§ Task to complete
The data below contains pictures, which are to be skipped; the lines starting at the line with "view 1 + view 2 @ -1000" and ending at the line with "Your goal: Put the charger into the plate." are to be output exactly, both ends included.

§ Stored data
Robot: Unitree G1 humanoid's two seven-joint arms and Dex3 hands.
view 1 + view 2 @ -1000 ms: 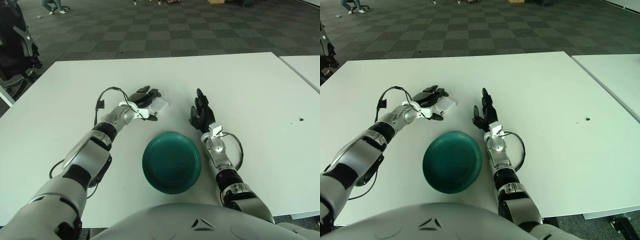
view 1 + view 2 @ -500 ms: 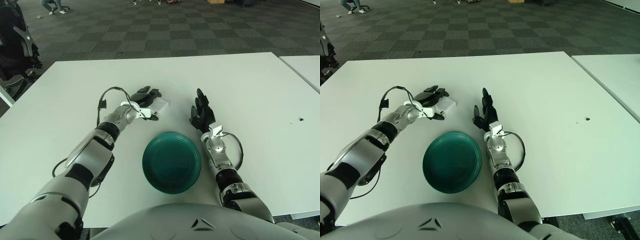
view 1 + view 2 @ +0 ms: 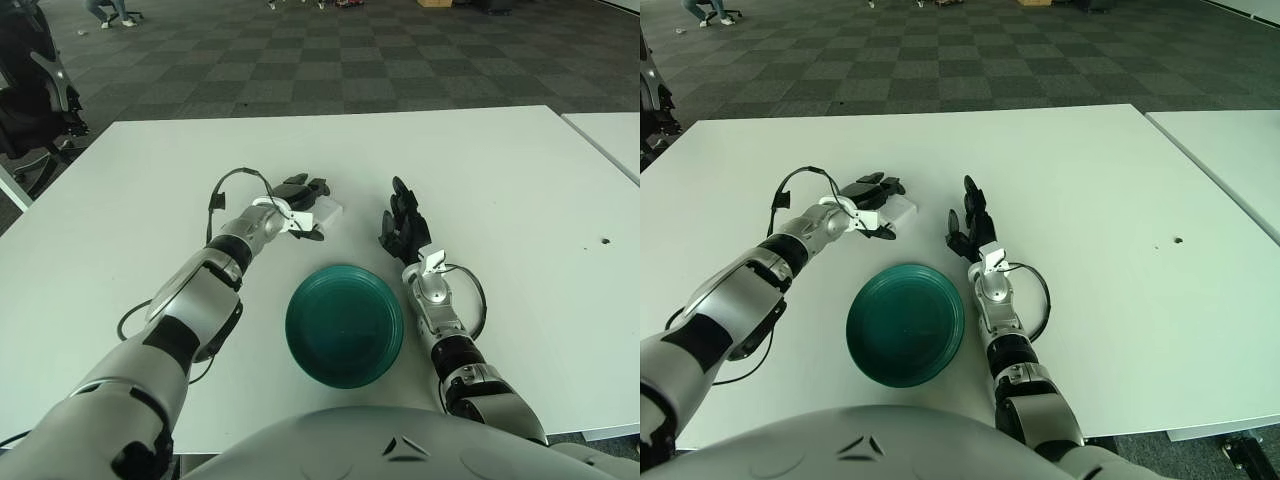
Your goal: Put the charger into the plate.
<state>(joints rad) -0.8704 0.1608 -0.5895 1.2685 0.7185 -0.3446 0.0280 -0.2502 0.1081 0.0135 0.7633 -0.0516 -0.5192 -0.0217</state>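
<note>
A small white charger (image 3: 328, 212) lies on the white table (image 3: 520, 170), left of centre. My left hand (image 3: 306, 208) reaches it from the left, with dark fingers spread over its top and the thumb below it; I cannot tell if they grip it. A round dark green plate (image 3: 344, 324) lies empty on the table nearer to me, just right of the charger. My right hand (image 3: 403, 228) rests on the table to the right of the plate's far edge, fingers open and pointing away, holding nothing.
A second white table (image 3: 612, 138) stands at the far right, across a narrow gap. A small dark speck (image 3: 603, 240) marks the table at the right. A black chair (image 3: 35, 95) stands off the table's left corner.
My left hand has edged a little to the right, closer over the charger. The right hand and the plate have not moved.
</note>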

§ Output of the exercise
view 1 + view 2 @ -1000 ms: 
view 1 + view 2 @ -500 ms: 
view 1 + view 2 @ +0 ms: 
Your goal: Put the charger into the plate.

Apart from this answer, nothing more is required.